* _Dataset_
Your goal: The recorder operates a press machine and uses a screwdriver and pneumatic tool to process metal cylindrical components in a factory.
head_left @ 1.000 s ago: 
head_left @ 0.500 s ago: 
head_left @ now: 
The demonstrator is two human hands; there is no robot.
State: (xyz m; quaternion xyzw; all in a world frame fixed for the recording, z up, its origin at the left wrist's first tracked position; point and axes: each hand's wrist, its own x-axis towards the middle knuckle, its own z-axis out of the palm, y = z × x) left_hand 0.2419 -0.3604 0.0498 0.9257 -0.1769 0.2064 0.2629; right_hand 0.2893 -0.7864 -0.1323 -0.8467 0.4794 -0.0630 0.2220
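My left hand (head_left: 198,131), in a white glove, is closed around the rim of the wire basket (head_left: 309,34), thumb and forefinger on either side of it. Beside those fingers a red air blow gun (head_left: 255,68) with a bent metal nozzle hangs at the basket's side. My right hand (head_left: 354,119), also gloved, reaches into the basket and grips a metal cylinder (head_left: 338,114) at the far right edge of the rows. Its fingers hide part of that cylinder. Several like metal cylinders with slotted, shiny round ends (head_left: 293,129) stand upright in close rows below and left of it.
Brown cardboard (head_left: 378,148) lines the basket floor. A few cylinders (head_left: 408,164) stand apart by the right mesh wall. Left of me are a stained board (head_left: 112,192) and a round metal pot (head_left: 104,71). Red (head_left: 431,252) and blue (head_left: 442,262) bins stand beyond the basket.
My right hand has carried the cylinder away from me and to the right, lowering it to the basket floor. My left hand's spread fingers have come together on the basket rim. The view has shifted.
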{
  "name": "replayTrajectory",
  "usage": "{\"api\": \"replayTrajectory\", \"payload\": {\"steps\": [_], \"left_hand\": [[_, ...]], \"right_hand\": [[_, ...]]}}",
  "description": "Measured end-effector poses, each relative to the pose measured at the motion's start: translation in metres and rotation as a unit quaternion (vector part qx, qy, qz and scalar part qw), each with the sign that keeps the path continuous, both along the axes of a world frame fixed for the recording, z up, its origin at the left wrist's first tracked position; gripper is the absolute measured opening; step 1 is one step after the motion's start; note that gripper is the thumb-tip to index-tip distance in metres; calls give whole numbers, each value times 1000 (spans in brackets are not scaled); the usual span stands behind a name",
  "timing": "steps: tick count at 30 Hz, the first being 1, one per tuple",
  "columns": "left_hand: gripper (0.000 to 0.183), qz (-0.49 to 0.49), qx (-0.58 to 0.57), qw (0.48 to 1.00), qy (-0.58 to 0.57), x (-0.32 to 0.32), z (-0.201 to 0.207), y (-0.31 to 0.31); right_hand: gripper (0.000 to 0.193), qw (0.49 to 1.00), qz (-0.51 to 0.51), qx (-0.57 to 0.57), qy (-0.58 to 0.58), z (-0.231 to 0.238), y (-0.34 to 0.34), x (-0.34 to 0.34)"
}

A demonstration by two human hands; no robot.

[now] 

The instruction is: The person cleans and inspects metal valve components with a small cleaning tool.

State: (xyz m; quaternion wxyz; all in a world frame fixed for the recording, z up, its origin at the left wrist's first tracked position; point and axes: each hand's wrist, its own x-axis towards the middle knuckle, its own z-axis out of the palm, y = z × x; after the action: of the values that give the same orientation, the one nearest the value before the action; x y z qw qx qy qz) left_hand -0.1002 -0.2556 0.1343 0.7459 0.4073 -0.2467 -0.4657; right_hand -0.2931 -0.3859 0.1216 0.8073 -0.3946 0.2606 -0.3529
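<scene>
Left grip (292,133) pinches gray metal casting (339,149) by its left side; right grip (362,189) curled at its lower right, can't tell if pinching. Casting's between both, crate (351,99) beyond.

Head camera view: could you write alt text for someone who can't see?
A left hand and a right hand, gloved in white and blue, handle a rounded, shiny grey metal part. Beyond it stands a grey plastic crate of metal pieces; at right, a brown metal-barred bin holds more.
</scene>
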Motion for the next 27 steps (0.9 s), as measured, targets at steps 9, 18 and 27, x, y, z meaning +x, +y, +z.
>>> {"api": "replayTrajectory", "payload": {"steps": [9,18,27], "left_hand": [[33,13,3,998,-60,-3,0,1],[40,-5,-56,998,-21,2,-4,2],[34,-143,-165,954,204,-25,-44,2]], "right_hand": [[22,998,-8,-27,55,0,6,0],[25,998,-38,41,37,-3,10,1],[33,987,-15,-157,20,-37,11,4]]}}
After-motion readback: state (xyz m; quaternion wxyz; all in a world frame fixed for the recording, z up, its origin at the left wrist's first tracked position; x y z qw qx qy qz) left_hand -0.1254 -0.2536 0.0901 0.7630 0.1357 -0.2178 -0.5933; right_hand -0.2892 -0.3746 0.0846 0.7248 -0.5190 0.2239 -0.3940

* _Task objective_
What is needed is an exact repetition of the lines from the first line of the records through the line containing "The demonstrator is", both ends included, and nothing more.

* _Answer section_
Your goal: The recorder operates a press machine and uses a screwdriver and pneumatic tool to process metal cylindrical components in a factory.
head_left @ 1.000 s ago: 
head_left @ 0.500 s ago: 
head_left @ now: 
The demonstrator is two human hands; there is no robot.

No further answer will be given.